All the assets and liabilities have been classified as current or non-current as per the Company''s normal operating cycle and other criteria set out in Schedule VI of the Companies Act 1956. Based on the nature of products and the time between the acquisition of assets for processing and their realization in cash and cash equivalent, the Company has ascertained its operating cycle to be less than 12 months.

A. Method of Accounting

The Accounts have been prepared to comply in all material aspects with applicable principles in India and the Accounting Standards issued by the Institute of Chartered Accountants of India and the relevant provisions of the Companies Act, 1956.

B. Valuation of Inventories

The Raw Materials, Stores and Spare Parts are valued at cost, which is arrived on FIFO basis. Work in progress, Semi Finished Goods and Finished Goods are valued at cost or at the net realisable value, whichever is lower. Cost of Inventories comprises of all costs of purchase (other than refundable duties and taxes), costs of conversion & other costs incurred in bringing the inventories to their present condition and location. Costs of Raw Materials, Packing Materials and Stores and Spares are determined by the average cost method. Cost of Work in Progress and Finished Goods inventories are determined by the absorption costing method. Obsolete, defective, slow moving and unserviceable inventories are duly provided for.

C. Method of Depreciation and Amortisation

Depreciation is provided from the date the assets have been installed and put to use on written down value method at the rates and in the manner prescribed by Schedule XIV of the Companies Act, 1956. Lease hold land is being amortised over the period of lease. Depreciation on additions to assets or on sale - discardment of assets, is calculated on pro-rata from the month of such addition or upto the month of such sale/discardment, as the case may be.

D. Research and Development

Revenue Expenditure is charged to Profit & Loss Account and Capital Expenditure is added to the cost of Fixed Assets in the year when it is incurred.

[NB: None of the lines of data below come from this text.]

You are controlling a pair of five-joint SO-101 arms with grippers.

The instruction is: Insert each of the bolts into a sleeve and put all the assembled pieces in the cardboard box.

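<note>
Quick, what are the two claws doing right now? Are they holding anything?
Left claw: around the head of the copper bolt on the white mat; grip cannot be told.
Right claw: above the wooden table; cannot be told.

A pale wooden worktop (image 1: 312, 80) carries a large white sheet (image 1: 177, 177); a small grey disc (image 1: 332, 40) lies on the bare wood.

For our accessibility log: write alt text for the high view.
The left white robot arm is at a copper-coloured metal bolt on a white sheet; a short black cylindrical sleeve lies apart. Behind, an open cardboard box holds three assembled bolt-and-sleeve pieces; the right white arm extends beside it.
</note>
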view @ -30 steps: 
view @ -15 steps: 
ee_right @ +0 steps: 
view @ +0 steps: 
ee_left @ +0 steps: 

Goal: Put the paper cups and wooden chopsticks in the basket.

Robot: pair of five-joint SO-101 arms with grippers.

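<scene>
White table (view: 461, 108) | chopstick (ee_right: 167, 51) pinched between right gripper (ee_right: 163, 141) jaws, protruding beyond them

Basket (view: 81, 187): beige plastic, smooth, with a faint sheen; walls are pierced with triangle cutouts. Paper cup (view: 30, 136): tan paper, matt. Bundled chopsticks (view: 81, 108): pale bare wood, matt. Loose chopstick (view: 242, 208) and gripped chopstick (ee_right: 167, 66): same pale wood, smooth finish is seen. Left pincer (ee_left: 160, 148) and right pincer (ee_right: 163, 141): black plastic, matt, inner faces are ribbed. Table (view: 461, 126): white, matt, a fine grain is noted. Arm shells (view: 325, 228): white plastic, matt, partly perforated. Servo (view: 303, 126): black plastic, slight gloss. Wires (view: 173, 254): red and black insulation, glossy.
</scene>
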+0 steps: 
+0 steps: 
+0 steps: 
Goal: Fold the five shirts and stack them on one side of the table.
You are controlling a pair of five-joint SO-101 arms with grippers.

E. Revenue Recognition / Income

Revenue Income is recognised on accrual basis except where mentioned otherwise, in particular:

Sales revenue is recognised when it is earned and no significant uncertainty exist as to its realisation or collection. Sales are net of sales return and trade discounts. Rebate, claims and discounts are accounted for as and when determined. Deductions made have been reduced from the Sales where found necessary.

Export sales are accounted on the basis of acceptance by the customers and on the basis of export bill of lading.

Export sales are accounted as per the prevailing exchange rate on the date of transaction.

Revenue from services is recognised on rendering of services.

The pipe coating income is recognised after inspection, approval by customers and after despatch. Interest Income is taken on accrual basis and it is netted off against Interest Payment during the year.

Dividend income on investments are accounted for when the right to receive the payment is established.

Expenditure is accounted for on accrual basis and provisions are made for all known liabilities.

F. Treatment of expenditure during construction period

Expenditure in the case of new units and substantial expansion of existing units during the construction period is included in the work in progress and the same is allotted to the respective Fixed Assets on the completion of the construction.

G. Fixed Assets

Fixed Assets are stated at cost of acquisition and installation. The cost includes Freight, Taxes and related incidental expenses less Modvat Credit.

The Company has erected factory building sheds and installed plant and machinery on lease hold land. The Company had incurred some developmental expenditure which was earlier in CWIP on factory building, plant and on lease hold land which increase the future benefits from the existing assets beyond its previously assessed standard of performance i.e. increase in capacity, modernisation & up gradation.

H. Foreign Currency Transactions

The Company is exposed to Currency Fluctuations on Foreign Currency transactions. With a view to minimize the volatility arising from fluctuations in the Currency Rates, the Company follows established risk management policies including the use of exchange forward contracts and other derivative instruments.

Foreign currency transactions are recorded at the exchange rate prevailing on the date of such transactions. Monetary Assets and Liabilities in Foreign Currency as at the Balance Sheet. Gains and losses arising on account of difference in foreign exchange rates on settlement / translation of Monetary Assets and Liabilities are recognized in the Profit and Loss Account.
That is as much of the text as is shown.